MacShaughnassy's leading intention in making these remarks was to shock and grieve Brown, and in this object he succeeded. Brown is―or was, in those days―an earnest young man with an exalted―some were inclined to say an exaggerated―view of the importance and dignity of the literary profession. Brown's notion of the scheme of Creation was that God made the universe so as to give the literary man something to write about. I used at one time to credit Brown with originality for this idea; but as I have grown older I have learned that the theory is a very common and popular one in cultured circles.
Brown expostulated with MacShaughnassy. "You speak," he said, "as though literature were the parasite of evil."

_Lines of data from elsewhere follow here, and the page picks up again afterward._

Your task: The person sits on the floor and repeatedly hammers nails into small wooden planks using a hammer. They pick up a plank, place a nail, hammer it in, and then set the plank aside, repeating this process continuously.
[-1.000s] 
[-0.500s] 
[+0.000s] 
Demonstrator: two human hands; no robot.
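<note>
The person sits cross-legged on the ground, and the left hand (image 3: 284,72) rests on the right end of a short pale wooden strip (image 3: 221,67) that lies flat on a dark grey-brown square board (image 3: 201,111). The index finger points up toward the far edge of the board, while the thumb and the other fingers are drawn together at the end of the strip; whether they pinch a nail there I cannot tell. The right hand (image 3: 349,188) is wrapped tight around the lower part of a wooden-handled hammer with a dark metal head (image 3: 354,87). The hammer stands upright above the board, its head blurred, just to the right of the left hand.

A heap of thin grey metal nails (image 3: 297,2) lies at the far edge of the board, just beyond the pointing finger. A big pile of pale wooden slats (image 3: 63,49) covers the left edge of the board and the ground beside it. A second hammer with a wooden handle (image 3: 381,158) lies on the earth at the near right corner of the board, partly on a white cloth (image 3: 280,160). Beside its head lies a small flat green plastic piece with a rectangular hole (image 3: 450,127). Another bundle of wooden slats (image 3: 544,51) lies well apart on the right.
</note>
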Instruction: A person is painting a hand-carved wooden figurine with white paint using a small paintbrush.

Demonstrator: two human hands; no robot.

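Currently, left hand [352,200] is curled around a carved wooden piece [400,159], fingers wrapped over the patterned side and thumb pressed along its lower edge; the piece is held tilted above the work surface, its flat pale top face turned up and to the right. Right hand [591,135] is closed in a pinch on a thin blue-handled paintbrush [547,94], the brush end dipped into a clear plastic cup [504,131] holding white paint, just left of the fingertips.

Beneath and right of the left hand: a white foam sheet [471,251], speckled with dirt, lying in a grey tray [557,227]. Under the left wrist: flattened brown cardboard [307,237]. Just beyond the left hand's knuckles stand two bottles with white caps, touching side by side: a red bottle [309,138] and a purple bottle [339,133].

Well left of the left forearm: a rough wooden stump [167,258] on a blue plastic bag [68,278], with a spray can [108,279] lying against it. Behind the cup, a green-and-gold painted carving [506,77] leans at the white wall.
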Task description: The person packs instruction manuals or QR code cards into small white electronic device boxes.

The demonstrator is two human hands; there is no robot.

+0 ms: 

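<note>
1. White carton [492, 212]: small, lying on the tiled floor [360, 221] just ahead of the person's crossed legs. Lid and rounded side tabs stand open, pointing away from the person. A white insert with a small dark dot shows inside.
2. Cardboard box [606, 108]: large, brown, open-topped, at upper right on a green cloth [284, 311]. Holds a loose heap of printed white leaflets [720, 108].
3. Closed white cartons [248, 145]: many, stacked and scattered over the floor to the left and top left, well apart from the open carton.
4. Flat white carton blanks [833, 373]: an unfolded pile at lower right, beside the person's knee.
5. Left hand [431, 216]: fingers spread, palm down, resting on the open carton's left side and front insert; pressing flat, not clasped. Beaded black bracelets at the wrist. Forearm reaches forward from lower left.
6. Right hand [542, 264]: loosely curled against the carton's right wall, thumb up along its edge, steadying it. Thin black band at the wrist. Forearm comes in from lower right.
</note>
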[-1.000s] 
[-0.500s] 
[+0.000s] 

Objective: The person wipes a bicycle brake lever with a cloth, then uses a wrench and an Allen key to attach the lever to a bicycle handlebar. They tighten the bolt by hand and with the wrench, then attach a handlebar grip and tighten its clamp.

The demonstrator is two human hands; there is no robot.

"And what else is she?" replied the MacShaughnassy, with enthusiasm. "What would become of literature without folly and sin? What is the work of the literary man but raking a living for himself out of the dust-heap of human woe? Imagine, if you can, a perfect world―a world where men and women never said foolish things and never did unwise ones; where small boys were never mischievous and children never made awkward remarks; where dogs never fought and cats never screeched; where wives never henpecked their husbands and mothers-in-law never nagged; where men never went to bed in their boots and sea-captains never swore; where plumbers understood their work and old maids never dressed as girls; where niggers never stole chickens and proud men were never sea-sick! where would be your humour and your wit? Imagine a world where hearts were never bruised; where lips were never pressed with pain; where eyes were never dim; where feet were never weary; where stomachs were never empty! where would be your pathos? Imagine a world where husbands never loved more wives than one, and that the right one; where wives were never kissed but by their husbands; where men's hearts were never black and women's thoughts never impure; where there was no hating and no envying; no desiring; no despairing! where would be your scenes of passion, your interesting complications, your subtle psychological analyses? My dear Brown, we writers―novelists, dramatists, poets―we fatten on the misery of our fellow-creatures. God created man and woman, and the woman created the literary man when she put her teeth into the apple. We came into the world under the shadow of the serpent. We are special correspondents with the Devil's army. We report his victories in our three-volume novels, his occasional defeats in our five-act melodramas."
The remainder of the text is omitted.